> _DESCRIPTION OF THE TASK_
Lines from the one with "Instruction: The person" through the end of the listing below are to be retyped exactly.

----

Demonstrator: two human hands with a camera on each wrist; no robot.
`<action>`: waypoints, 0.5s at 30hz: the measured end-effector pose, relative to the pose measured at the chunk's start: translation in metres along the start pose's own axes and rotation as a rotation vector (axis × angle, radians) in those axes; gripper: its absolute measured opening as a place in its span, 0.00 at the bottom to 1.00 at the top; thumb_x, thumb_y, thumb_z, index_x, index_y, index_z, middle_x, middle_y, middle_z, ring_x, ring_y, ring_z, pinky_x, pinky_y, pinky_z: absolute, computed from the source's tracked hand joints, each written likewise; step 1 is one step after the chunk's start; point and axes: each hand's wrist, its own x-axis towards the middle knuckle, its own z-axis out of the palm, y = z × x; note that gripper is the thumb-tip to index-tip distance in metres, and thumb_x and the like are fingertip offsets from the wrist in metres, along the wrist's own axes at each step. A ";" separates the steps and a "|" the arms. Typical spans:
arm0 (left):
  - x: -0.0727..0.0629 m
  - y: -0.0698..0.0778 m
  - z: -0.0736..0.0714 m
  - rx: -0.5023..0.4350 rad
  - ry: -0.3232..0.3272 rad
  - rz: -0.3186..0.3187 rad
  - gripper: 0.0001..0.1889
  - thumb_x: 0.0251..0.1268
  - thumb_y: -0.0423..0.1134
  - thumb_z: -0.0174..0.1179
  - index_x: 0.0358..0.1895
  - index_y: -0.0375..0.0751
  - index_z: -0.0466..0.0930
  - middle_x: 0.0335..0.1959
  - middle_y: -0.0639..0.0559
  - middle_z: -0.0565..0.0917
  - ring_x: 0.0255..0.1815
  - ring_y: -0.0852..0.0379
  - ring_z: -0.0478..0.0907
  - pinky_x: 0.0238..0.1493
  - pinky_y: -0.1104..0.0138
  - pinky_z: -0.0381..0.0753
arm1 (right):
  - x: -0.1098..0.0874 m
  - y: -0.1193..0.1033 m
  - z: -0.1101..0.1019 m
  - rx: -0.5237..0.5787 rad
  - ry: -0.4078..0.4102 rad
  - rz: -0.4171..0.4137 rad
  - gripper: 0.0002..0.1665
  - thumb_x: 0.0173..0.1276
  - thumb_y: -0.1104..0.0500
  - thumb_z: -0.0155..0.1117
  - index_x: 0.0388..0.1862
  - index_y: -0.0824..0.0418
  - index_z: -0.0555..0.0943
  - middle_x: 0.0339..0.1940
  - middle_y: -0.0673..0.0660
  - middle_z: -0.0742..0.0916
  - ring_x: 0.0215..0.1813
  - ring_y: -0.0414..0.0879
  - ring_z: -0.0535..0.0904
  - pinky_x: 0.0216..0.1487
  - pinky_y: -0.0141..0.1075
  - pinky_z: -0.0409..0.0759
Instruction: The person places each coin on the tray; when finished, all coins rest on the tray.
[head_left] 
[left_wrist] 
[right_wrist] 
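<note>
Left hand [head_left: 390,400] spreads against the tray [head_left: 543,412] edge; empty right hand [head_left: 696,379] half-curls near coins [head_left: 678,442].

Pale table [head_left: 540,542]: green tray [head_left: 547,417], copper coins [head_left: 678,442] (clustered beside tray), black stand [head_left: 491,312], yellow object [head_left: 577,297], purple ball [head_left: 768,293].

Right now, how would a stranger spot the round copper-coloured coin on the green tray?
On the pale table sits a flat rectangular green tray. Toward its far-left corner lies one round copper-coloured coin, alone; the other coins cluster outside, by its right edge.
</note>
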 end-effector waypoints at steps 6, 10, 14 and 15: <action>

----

> _EXERCISE RESPONSE_
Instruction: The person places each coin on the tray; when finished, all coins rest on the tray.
[head_left] 
[left_wrist] 
[right_wrist] 
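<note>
Left hand [head_left: 390,400] spreads against the tray [head_left: 543,412] edge; empty right hand [head_left: 696,379] half-curls near coins [head_left: 678,442].

Pale table [head_left: 540,542]: green tray [head_left: 547,417], copper coins [head_left: 678,442] (clustered beside tray), black stand [head_left: 491,312], yellow object [head_left: 577,297], purple ball [head_left: 768,293].

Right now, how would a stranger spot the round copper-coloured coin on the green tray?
On the pale table sits a flat rectangular green tray. Toward its far-left corner lies one round copper-coloured coin, alone; the other coins cluster outside, by its right edge.
</note>
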 end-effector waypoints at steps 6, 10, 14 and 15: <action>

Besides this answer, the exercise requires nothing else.